Я никогда раньше не бывал на Стальено и вот сел в трамвай и поехал; было чудесное апрельское утро, которое сверкало и переливалось, как огромная хрустальная люстра. Кажется, оно называлось Долина Бизаньо, то местечко, через которое шел трамвай, весело позвякивая на узеньких генуэзских рельсах (что это — жадность на землю или тоска по d'ecauvilles[63]

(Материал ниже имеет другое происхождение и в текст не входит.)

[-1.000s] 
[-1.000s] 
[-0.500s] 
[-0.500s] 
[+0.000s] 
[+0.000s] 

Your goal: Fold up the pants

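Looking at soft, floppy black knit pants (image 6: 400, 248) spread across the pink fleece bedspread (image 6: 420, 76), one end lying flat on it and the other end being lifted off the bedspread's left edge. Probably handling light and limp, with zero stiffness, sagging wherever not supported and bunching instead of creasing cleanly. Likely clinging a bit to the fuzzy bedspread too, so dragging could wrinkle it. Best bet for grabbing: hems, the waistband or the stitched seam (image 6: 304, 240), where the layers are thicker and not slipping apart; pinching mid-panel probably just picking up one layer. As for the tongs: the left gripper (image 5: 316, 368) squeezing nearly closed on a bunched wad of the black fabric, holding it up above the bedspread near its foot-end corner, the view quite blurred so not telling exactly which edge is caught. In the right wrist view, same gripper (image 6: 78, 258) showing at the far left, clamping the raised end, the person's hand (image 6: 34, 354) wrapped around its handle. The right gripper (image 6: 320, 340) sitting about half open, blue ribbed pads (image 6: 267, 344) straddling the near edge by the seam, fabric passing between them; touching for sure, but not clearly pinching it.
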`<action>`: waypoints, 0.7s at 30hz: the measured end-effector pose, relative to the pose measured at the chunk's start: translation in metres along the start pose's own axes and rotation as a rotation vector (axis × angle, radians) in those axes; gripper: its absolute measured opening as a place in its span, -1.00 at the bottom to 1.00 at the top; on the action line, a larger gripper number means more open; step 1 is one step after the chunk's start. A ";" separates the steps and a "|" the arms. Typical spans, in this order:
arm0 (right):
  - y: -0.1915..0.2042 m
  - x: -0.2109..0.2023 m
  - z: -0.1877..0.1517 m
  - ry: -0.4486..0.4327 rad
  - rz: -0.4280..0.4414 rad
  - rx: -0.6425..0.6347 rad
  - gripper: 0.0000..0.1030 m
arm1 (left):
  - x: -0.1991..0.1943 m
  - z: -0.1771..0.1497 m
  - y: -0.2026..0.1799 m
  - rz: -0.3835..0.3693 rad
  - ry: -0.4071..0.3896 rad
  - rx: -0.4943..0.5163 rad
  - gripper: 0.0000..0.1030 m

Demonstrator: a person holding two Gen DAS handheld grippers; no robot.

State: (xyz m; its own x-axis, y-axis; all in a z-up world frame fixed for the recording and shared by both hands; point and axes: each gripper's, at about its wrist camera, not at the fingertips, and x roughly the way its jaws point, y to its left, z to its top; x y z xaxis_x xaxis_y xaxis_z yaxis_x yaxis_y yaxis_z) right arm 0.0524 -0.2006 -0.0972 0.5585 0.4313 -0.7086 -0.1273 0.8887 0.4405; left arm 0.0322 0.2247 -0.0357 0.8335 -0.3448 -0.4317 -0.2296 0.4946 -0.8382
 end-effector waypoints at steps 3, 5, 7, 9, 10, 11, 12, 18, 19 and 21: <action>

или что-то совсем другое?): убогие домишки с одной стороны и высохшее русло реки с другой. Ясновидящий мог бы поспорить тут с ювелиром — кто первым найдет в Бизаньо воду; плутал здесь какой-то ручеек, совсем узенький, но сверкающий, яркий, который разбрасывал среди камней свои наивные ожерелья и, казалось, то и дело останавливался, чтобы спросить дорогу; где-то далеко-далеко на хрупких металлических мостиках как будто застыли, боясь потерять равновесие, какие-то люди, которые казались отсюда нарисованными, воскресшими из небытия: они были как фигурки с пожелтевшего титульного листа книги, датированной по крайней мере 1835 годом, тем самым годом, когда архитектор Карло Барабино создал Стальено. Ах, почему, почему иные из образов становятся тем прекраснее, тем сильнее врезаются в память, чем безвозвратнее овладевает ими прошлое, отрезая их от нас? Все, на что стоит смотреть и что стоит слушать, уже когда-то было и не повторится; в тот самый миг, когда что-то рождается или случается, самое лучшее в нем — это то, что уже было когда-то, было когда-то. Я говорил все это себе, а не той — то ли хрупкой сиротке, то ли вдовушке, что сидела в трамвае напротив меня, а теперь, купив в одной из чистеньких лавочек на площади (лавочки эти, построенные из стекла и алюминия, такие приветливые и такие светлые, что так и подбивают обзавестись собственным покойником) цветы и свечи, танцующим шагом вошла в калитку. Я шел следом за ней и думал: какое солнце и какая свежесть; это кладбище — женщина, это кладбище — блондинка, это кладбище — молодо, это кладбище для меня.Мне понравились краски и формы Стальено, то есть и тело его, и душа. Стальено — это сад. С каким удовольствием откинулось оно на скалу за своей спиной и как изящна, как точно выбрана эта поза, поза ожидания, которая, собственно, здесь и нужна; да, мы должны предстать на Страшном суде, но ведь не сегодня же? Так давайте ляжем так, чтобы можно было опереться на скалу, а листья, птицы и времена года пусть развлекают нас своими рассказами. Тут до того хорошо, что и не заметишь, как станешь прахом.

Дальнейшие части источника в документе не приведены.